** Aim of the task **
Exactly and only the lines from the first entry through the line with "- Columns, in" should be copied, both ends included, with no pictures.

** The data **
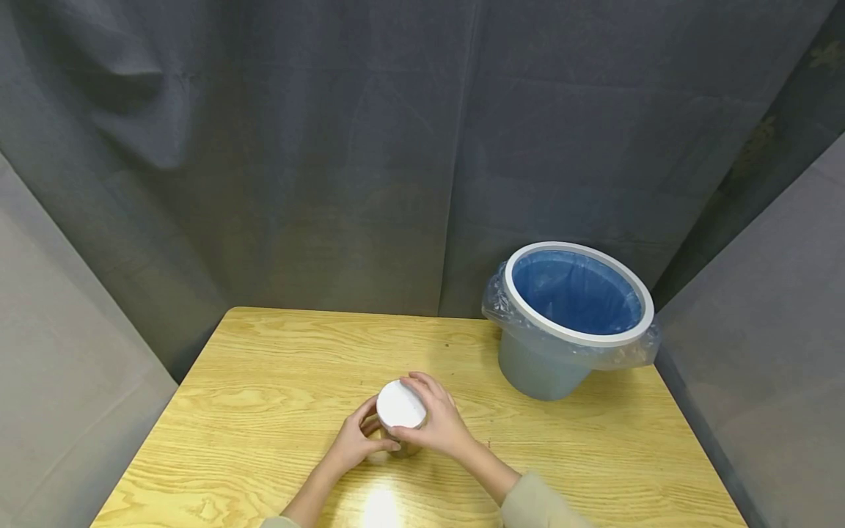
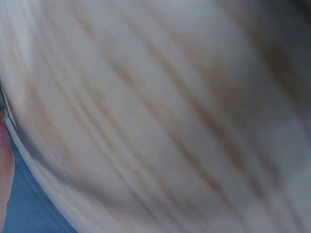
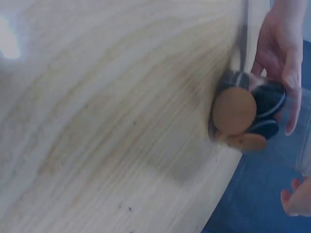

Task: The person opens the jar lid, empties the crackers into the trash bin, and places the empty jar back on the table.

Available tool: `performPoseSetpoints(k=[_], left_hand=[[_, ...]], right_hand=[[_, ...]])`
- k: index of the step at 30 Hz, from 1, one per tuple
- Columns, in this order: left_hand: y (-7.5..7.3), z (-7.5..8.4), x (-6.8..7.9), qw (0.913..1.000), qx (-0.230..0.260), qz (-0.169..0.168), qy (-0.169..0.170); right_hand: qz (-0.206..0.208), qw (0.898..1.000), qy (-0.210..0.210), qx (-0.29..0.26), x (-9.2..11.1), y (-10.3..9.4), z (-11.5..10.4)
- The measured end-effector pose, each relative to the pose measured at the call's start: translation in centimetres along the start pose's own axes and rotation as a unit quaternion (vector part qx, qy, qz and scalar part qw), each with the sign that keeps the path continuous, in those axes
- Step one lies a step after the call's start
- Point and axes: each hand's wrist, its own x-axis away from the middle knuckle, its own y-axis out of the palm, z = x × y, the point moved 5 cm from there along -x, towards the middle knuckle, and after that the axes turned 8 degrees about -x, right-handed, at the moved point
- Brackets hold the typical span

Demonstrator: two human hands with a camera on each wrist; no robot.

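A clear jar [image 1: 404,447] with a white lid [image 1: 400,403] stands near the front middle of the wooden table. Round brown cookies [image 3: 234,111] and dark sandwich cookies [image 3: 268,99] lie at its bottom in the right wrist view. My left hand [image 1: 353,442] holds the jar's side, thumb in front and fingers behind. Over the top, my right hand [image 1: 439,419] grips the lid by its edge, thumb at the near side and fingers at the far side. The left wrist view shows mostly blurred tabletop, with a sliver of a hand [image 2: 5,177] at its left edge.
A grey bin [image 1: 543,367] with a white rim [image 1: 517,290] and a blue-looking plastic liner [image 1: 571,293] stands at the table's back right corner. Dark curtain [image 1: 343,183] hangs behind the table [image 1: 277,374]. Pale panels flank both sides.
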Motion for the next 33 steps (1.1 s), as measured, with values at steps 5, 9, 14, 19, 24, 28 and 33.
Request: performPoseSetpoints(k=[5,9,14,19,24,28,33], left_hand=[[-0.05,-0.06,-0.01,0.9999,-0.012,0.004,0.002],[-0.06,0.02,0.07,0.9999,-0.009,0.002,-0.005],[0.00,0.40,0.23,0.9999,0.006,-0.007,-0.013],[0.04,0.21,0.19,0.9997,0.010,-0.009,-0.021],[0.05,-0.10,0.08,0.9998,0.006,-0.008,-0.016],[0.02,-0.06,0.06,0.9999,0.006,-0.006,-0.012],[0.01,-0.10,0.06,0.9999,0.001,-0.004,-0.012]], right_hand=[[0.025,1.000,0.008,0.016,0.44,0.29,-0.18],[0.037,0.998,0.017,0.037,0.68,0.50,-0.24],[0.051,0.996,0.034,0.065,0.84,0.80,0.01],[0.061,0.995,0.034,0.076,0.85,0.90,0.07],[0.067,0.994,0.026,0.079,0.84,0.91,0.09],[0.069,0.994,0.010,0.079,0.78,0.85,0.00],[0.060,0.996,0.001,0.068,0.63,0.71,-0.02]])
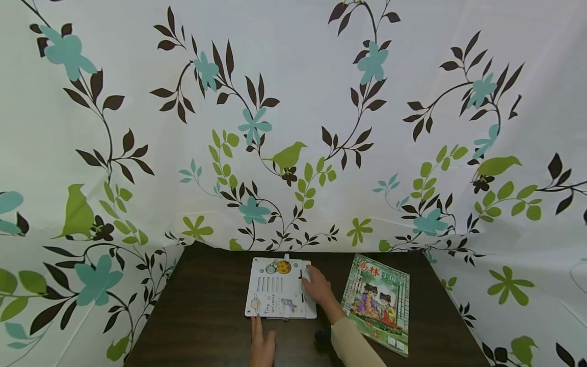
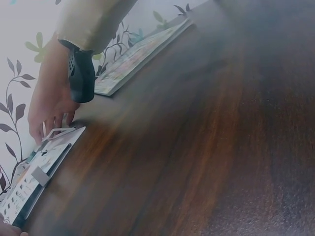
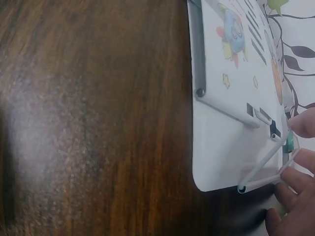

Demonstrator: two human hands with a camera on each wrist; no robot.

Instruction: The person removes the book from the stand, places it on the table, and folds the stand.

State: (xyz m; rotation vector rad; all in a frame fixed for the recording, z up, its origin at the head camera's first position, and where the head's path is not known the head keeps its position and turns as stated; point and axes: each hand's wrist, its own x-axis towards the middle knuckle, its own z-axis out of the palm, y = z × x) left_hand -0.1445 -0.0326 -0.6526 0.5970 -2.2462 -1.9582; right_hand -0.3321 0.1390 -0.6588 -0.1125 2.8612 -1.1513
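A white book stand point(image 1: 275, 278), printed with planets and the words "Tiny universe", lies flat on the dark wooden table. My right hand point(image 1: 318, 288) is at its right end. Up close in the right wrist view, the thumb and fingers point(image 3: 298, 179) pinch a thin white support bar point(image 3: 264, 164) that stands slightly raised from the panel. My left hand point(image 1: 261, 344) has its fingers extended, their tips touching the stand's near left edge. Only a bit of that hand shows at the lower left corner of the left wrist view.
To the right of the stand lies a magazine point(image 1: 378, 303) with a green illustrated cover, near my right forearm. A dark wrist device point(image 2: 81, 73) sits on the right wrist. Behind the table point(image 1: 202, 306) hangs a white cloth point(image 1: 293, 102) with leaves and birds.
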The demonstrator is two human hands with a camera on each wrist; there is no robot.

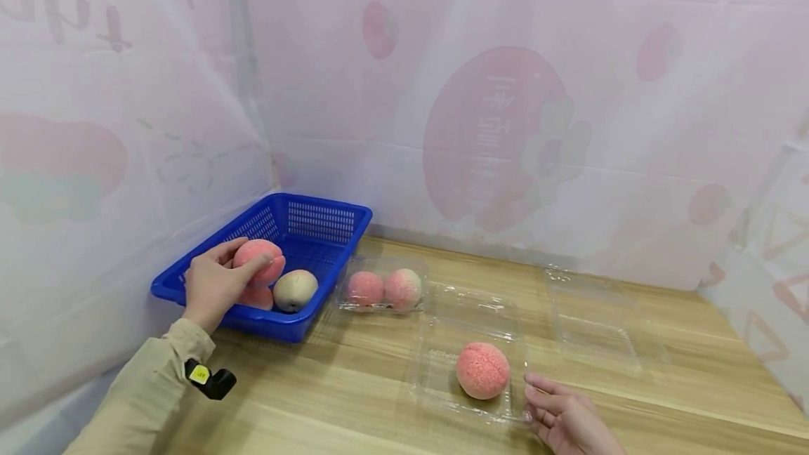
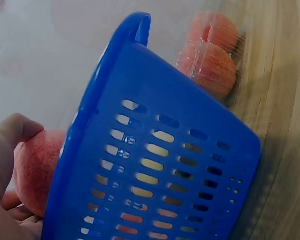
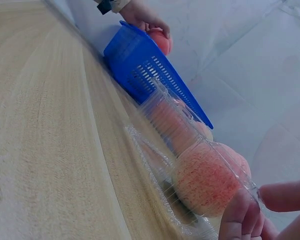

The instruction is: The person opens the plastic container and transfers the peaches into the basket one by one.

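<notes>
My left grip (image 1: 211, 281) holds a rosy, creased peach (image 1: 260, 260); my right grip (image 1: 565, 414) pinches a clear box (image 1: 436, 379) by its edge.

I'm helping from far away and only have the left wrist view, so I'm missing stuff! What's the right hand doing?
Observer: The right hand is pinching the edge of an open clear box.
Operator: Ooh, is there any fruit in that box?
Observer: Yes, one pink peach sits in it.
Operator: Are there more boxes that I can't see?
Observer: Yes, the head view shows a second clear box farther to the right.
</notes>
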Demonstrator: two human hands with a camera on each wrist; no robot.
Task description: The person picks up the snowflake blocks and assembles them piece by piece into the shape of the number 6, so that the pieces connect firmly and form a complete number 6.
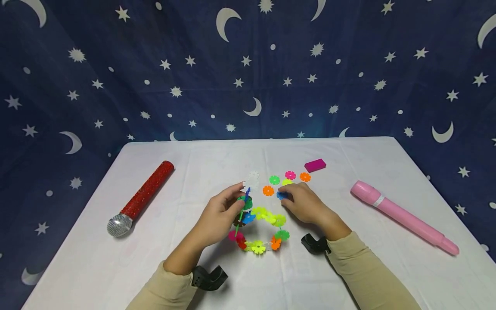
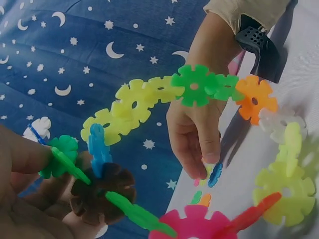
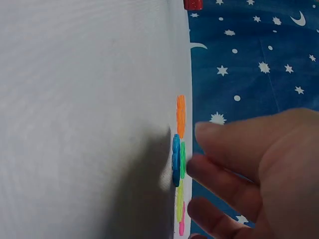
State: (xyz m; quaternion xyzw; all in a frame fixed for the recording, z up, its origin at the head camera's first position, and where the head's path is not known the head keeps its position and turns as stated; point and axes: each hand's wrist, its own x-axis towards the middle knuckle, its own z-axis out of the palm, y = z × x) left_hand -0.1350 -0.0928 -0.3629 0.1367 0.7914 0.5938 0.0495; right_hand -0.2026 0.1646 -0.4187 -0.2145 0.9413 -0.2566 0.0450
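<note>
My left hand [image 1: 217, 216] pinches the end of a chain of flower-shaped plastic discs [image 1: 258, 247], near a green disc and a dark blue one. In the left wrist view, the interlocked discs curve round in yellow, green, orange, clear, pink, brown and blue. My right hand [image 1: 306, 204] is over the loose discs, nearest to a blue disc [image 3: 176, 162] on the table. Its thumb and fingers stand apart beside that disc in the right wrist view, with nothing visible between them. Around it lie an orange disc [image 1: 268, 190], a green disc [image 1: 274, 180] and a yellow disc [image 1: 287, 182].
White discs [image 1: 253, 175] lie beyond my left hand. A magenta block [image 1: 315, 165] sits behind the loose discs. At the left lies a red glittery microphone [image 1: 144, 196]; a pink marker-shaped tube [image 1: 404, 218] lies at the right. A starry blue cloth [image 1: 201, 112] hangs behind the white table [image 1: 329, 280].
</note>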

** Result below **
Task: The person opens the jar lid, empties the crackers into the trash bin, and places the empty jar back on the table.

Available tool: `performPoseSetpoints(k=[_], left_hand=[[_, ...]], right_hand=[[_, ...]])`
- k: index of the step at 30 Hz, from 1, one per tuple
- Columns, in this order: left_hand: y (-7.5..7.3), z (-7.5..8.4), x (-6.8..7.9), qw (0.913..1.000), qx (-0.230..0.260), qz (-0.169..0.168), qy (-0.169..0.170); right_hand: qz (-0.206..0.208), qw (0.898..1.000), qy (-0.210..0.210), qx (-0.29..0.26), x (-9.2..11.1), y (-10.3..9.4), z (-11.5..10.4)

This output is complete, so the exercise is closed.